> _WHAT YOU HAVE TO DO_:
The copy has to match the data exactly and leave out every picture.

*** Begin section ***

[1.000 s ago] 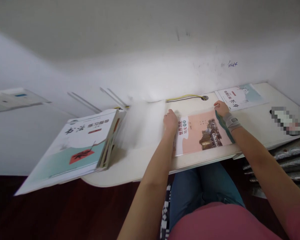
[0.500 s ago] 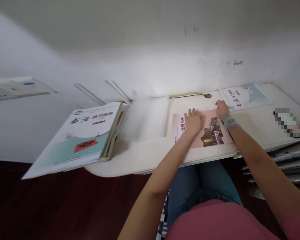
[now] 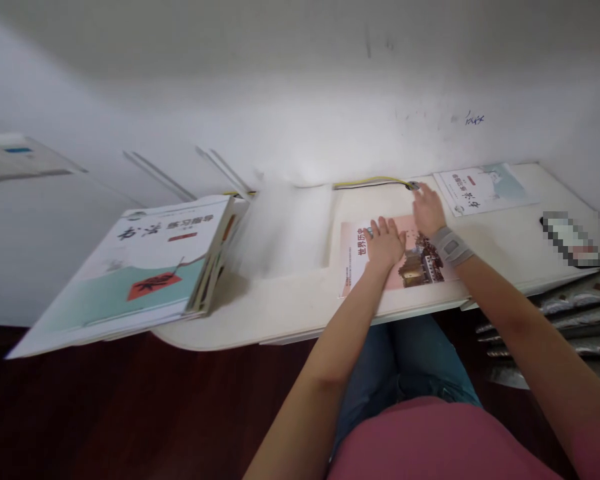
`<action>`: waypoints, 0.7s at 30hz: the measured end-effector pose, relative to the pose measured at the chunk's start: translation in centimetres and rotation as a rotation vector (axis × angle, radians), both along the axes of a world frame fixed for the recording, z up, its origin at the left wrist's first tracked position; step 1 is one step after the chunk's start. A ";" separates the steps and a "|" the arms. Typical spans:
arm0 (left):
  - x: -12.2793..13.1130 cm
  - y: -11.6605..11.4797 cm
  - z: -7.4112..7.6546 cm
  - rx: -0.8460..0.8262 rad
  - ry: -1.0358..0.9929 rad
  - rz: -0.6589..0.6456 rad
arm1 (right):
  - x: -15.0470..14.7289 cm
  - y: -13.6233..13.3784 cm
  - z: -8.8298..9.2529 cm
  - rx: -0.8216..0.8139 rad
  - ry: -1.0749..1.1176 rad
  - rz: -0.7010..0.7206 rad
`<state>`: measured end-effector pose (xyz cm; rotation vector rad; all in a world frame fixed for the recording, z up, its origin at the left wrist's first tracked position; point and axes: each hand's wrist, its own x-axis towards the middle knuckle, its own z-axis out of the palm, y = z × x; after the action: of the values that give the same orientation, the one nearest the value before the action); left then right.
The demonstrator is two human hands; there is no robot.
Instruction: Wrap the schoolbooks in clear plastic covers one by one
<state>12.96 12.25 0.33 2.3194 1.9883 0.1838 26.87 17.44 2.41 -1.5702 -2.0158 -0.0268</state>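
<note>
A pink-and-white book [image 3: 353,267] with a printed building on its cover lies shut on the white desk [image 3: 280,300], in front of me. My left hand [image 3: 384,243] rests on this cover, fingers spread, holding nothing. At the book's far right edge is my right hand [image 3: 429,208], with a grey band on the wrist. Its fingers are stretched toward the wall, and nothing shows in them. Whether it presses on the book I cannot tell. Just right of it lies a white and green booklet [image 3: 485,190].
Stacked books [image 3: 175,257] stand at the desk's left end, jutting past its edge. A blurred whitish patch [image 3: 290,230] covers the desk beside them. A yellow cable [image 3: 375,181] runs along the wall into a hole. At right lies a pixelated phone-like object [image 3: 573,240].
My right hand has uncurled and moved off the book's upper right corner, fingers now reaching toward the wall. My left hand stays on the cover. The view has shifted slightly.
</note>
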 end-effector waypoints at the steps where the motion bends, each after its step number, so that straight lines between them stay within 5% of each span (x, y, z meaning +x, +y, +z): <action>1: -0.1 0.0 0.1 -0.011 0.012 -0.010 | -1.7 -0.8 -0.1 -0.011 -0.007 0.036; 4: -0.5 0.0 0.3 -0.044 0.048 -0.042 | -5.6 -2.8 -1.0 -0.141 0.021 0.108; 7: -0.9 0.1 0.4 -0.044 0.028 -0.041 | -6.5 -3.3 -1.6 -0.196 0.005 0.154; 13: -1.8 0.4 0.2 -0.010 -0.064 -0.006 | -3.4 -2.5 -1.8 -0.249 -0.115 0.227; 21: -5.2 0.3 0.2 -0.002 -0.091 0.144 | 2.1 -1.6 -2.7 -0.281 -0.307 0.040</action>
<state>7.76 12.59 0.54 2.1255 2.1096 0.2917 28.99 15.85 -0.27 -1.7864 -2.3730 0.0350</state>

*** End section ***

> _SOLUTION FOR THIS PROBLEM_:
[1.000 s ago] 
[0.500 s ago] 
[now] 
`<action>`: waypoints, 0.7s at 30hz: the measured end-effector pose, relative to the pose measured at the chunk's start: translation in centimetres and rotation as a rotation vector (axis × angle, radians), both along the axes of a world frame fixed for the recording, z up, its origin at the left wrist's first tracked position; step 1 is one step after the chunk's start. A ";" separates the steps and a "|" the arms. Typical spans:
arm0 (left):
  - x: -12.2793..13.1130 cm
  - y: -11.6605..11.4797 cm
  - z: -7.4112..7.6546 cm
  - rx: -0.8460..0.8262 rad
  - ry: -1.0358..0.9929 rad
  - rz: -0.6589..0.6456 rad
arm1 (right):
  - x: -15.0470..14.7289 cm
  - y: -13.6233..13.3784 cm
  - z: -8.8298..9.2529 cm
  - rx: -0.8216..0.8139 rad
  - ry: -1.0749..1.1176 rad
  - rz: -0.7010..0.7206 rad
`<state>`: measured end-effector pose (xyz cm; rotation vector rad; all in a world frame fixed for the recording, z up, its origin at the left wrist's first tracked position; point and axes: each hand's wrist, its own x-axis towards the middle knuckle, its own z-axis out of the palm, y = z × x; after the action: of the values that give the same orientation, the one nearest the value before the action); left then right.
The demonstrator is two human hands; there is no robot.
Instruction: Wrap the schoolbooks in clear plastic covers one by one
<state>12.96 12.25 0.33 2.3194 1.9883 0.1838 26.87 17.44 2.41 -1.5702 -2.0158 -0.0268</state>
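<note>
A pink-and-white book [image 3: 353,267] with a printed building on its cover lies shut on the white desk [image 3: 280,300], in front of me. My left hand [image 3: 384,243] rests on this cover, fingers spread, holding nothing. At the book's far right edge is my right hand [image 3: 429,208], with a grey band on the wrist. Its fingers are stretched toward the wall, and nothing shows in them. Whether it presses on the book I cannot tell. Just right of it lies a white and green booklet [image 3: 485,190].
Stacked books [image 3: 175,257] stand at the desk's left end, jutting past its edge. A blurred whitish patch [image 3: 290,230] covers the desk beside them. A yellow cable [image 3: 375,181] runs along the wall into a hole. At right lies a pixelated phone-like object [image 3: 573,240].
My right hand has uncurled and moved off the book's upper right corner, fingers now reaching toward the wall. My left hand stays on the cover. The view has shifted slightly.
</note>
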 end-effector waypoints at the steps where the motion bends, each after its step number, so that straight lines between them stay within 5% of each span (x, y, z meaning +x, +y, +z): <action>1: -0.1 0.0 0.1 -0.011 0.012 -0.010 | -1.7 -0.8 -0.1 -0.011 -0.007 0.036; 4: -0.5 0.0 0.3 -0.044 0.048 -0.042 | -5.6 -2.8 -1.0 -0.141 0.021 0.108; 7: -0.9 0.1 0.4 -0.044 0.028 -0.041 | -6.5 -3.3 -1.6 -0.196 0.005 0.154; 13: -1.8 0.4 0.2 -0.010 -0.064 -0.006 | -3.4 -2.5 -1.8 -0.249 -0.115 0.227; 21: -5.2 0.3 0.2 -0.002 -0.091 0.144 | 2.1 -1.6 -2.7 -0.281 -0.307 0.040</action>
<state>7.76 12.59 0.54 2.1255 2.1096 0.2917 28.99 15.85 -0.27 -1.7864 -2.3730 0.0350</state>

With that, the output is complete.